People say that gender equality is the ideal here. But many people have different ideas as to what that means. It doesn’t just mean you get EXACTLY the same salary and benefits as a man in the same position. Here’s where I’m going to get some haters because this means you have to show up and work during your menstrual cycles or cite “women’s issues” as a reason to take a few days off. You’ll need to share child care pickups with your partner if you have one or pay extra for someone else to do it for you. You need to do your job and not use your gender as a way to underperform. Women need to work twice as hard to get equal respect from the men in their team. That is the reality. Because I’m a white American woman who worked in India for ten years, I was the only woman in the boardroom other than sometimes a relative of the owner of the company. I never saw women move beyond manager in traditional Indian firms. I experienced the same thing in Myanmar.

So your challenge is to be twice as good as the best dude in the room. You have to be smarter, faster, more analytical AND also not be too direct or act too ambitious. Your soft skills (interpersonal interactions) can’t be the same as the way men interact with each other because you’ll be considered a “b*tch” and reported as “not a team player”. Your challenge is to find the fine line between showcasing your skills without challenging the fragile male egos who have a different expectation as how women should work in the work place. 
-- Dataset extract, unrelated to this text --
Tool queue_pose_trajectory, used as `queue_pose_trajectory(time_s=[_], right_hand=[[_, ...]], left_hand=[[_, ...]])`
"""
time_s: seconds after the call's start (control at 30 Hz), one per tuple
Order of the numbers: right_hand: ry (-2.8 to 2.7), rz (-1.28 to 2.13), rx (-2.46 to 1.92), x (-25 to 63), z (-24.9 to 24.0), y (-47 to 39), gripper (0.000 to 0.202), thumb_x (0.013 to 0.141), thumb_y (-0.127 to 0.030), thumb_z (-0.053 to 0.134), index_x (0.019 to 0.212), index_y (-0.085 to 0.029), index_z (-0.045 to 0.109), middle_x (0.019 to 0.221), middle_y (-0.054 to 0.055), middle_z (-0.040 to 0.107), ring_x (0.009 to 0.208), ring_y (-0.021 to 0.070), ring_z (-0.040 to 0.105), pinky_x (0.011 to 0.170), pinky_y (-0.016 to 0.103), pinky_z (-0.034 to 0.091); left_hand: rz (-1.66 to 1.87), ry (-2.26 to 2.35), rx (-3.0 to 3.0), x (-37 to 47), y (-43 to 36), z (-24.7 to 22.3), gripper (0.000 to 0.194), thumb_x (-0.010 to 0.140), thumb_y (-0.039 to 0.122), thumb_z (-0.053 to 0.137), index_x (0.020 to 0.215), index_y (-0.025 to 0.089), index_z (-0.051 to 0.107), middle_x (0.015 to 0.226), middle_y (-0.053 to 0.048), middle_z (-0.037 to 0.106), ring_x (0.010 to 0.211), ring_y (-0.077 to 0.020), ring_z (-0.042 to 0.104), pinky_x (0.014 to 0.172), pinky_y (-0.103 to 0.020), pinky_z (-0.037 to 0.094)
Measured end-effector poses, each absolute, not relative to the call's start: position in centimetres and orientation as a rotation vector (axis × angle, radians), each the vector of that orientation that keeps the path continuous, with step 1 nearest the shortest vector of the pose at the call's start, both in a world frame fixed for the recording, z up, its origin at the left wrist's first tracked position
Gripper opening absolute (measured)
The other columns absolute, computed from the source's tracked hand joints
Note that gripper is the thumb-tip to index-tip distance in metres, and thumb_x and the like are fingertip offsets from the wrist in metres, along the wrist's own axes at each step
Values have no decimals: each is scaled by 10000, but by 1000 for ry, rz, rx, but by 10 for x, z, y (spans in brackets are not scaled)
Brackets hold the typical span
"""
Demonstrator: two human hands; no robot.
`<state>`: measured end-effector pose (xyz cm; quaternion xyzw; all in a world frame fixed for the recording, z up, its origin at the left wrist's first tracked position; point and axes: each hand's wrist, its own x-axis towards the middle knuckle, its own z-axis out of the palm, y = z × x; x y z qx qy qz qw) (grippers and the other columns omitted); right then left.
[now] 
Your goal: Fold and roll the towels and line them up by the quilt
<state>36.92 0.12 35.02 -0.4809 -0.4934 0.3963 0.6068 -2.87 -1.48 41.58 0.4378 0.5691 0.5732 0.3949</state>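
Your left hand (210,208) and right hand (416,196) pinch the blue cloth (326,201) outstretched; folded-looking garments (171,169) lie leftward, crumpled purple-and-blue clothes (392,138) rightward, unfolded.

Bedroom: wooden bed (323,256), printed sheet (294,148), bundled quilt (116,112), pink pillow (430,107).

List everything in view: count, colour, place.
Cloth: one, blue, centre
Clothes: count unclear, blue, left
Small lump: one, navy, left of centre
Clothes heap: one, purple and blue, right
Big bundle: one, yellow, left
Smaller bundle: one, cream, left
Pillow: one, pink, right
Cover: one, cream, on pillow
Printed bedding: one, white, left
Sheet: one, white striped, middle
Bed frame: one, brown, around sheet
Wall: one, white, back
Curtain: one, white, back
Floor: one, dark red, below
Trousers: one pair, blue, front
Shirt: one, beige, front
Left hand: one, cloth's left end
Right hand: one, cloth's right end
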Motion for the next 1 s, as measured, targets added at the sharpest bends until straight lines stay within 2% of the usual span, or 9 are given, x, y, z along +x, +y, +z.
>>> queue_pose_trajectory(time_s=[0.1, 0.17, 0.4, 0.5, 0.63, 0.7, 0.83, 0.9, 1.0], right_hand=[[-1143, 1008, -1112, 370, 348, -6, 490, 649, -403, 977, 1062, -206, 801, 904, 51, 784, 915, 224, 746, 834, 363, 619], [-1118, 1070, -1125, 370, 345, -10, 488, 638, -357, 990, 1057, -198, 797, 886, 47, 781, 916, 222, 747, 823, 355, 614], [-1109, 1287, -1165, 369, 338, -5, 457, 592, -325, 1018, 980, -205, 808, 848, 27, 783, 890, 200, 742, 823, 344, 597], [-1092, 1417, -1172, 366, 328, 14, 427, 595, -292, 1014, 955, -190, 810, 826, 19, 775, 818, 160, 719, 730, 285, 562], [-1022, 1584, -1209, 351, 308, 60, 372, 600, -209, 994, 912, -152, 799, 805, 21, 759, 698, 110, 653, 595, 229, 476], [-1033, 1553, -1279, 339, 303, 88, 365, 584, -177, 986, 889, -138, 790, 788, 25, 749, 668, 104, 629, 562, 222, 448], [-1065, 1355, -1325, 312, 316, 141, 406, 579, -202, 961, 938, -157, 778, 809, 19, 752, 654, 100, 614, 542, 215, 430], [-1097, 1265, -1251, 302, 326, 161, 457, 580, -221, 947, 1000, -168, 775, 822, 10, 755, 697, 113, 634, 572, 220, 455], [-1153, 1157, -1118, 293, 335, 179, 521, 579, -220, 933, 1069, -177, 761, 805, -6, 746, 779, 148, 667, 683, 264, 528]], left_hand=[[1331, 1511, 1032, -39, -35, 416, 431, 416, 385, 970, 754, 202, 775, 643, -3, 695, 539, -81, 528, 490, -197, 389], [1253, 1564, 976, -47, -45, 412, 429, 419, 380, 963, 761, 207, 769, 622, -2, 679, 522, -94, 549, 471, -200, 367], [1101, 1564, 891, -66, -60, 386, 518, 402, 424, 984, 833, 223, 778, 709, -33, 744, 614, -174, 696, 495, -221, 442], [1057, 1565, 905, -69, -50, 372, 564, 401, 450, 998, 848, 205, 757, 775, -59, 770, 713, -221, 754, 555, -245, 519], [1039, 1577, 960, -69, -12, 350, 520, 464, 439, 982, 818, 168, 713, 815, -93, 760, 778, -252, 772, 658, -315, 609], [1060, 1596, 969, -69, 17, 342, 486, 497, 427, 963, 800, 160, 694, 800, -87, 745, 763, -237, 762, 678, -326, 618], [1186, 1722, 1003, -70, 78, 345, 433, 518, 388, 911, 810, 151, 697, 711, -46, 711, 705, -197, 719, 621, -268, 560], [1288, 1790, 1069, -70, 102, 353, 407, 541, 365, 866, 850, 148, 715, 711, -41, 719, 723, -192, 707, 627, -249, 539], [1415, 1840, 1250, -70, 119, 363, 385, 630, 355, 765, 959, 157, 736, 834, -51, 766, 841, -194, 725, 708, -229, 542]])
In my experience managing large male sales groups, it can be very tough to do, but you need to model the right behaviors, set proper professional boundaries, call them out when they say or do something sexist (I try to make a joke about it, but sometimes being direct is only way for people to understand their behavior won’t be tolerated), and be a role model for other women on the team. The more women stand up for each other, mentor each other, the sooner we won’t have to have this conversation again.